1 Distillation with Reasoning: can DeepSeek R1 Teach Better Than Humans?
ottoamundson98 edited this page 2025-02-12 12:15:29 +08:00


Inclusion of reasoning "chains of idea" (CoT) in the design output substantially improves its quality, however it increases inference cost. - Distillation transfers thinking understanding from a pricey instructor model to a more cost-effective trainee, reducing general inference expense.

  1. A human professional's chain of idea.
  2. The final answer.

    We broadened this dataset by adding:

    Synthetic R1 reasoning, i.e., the CoT generated by DeepSeek R1.

    Then, we fine-tuned three variations of the design (utilizing LoRA on llama-3.1 -8 B-instruct), each with different training targets:

    Direct Answer Only: Generate the last answer without revealing thinking. Human Expert CoT: Generate the final answer alongside a reasoning chain resembling the . Synthetic R1 CoT: Generate the final response together with DeepSeek R1's synthetic reasoning chain. The table below sums up typical accuracy and thinking length:

    - Note: The accuracy for the 5-shot standard may vary from numbers reported somewhere else due to different assessment setups. The essential focus is on comparing relative efficiency across distillation methods, not on beating other models.

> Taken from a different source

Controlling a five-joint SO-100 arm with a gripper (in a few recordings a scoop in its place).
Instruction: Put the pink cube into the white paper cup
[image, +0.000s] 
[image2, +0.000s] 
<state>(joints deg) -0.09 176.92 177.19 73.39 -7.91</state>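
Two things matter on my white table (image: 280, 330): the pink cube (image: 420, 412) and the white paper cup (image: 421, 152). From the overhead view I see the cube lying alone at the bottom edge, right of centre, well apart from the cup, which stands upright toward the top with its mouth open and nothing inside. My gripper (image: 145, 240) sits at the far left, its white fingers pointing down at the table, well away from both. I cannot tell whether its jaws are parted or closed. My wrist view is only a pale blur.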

    From this study, artificial reasoning CoTs from DeepSeek R1 appear remarkable to human-expert CoTs in increasing efficiency, albeit with a greater inference expense due to their longer length.

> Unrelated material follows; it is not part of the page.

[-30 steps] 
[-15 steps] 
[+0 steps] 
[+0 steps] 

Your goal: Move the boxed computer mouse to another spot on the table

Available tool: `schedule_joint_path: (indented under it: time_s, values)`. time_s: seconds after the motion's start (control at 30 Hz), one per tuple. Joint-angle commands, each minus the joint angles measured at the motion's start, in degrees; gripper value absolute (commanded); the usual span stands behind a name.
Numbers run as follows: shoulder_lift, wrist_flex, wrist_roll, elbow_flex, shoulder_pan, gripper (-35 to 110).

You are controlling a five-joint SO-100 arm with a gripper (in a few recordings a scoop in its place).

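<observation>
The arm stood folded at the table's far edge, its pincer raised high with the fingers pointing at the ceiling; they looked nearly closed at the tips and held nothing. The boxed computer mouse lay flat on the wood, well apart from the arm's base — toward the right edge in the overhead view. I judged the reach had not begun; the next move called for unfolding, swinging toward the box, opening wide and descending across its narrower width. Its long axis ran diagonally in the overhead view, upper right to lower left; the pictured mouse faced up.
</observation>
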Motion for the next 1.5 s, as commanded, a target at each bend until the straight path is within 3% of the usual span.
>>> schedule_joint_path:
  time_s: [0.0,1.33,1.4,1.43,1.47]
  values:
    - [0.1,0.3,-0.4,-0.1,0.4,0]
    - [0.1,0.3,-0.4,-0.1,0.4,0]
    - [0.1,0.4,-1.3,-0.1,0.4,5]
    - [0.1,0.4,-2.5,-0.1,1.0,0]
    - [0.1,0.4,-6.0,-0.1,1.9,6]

    Fireworks AI Inference and Fine-Tuning Platform

    DeepSeek R1 is available on the Fireworks AI platform. An easy to use distillation user interface will quickly be part of FireOptimizer. If you need earlier gain access to, please contact us to explore alternatives.

    Conclusions

    By incorporating reasoning-based data through distillation, companies can considerably enhance model performance without bearing the complete burden of human-annotated datasets. DeepSeek R1's capability to produce long, premium reasoning chains makes it a powerful instructor model-showing that, sometimes, the maker may just out-teach the human.